### TASK INSTRUCTIONS:
Don't include any picture when you restate the data word for word.
╭──
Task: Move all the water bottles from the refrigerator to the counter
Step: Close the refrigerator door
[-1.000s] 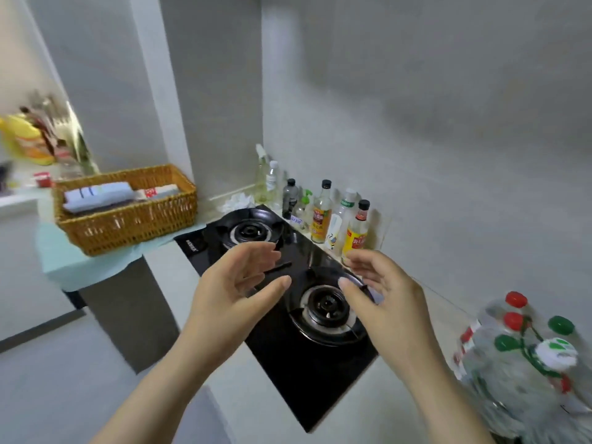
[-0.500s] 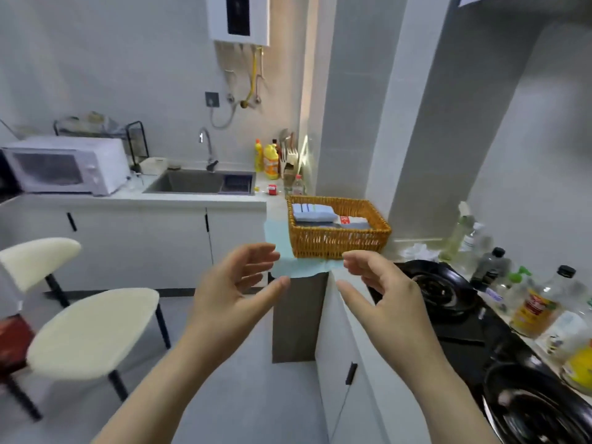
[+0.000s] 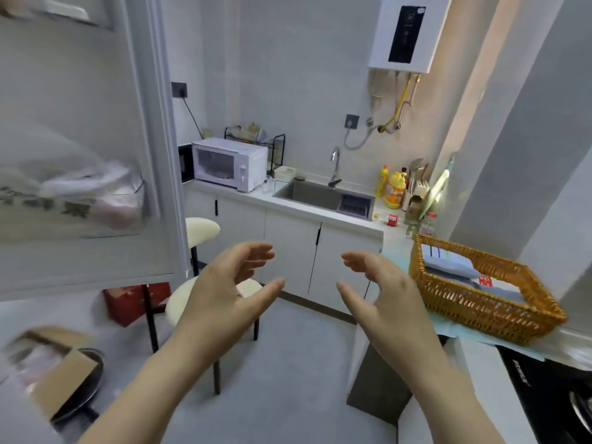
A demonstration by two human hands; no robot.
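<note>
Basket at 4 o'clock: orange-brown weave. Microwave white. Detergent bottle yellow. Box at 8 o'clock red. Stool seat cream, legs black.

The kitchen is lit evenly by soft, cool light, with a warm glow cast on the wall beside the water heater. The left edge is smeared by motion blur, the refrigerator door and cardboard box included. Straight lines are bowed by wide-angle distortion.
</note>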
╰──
### ANSWER TO THE PROBLEM:
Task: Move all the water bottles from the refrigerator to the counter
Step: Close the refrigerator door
[-1.000s] 
[-0.500s] 
[+0.000s] 
A demonstration by two human hands; no robot.
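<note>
Basket at 4 o'clock: orange-brown weave. Microwave white. Detergent bottle yellow. Box at 8 o'clock red. Stool seat cream, legs black.

The kitchen is lit evenly by soft, cool light, with a warm glow cast on the wall beside the water heater. The left edge is smeared by motion blur, the refrigerator door and cardboard box included. Straight lines are bowed by wide-angle distortion.
</note>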

The output returned above is complete.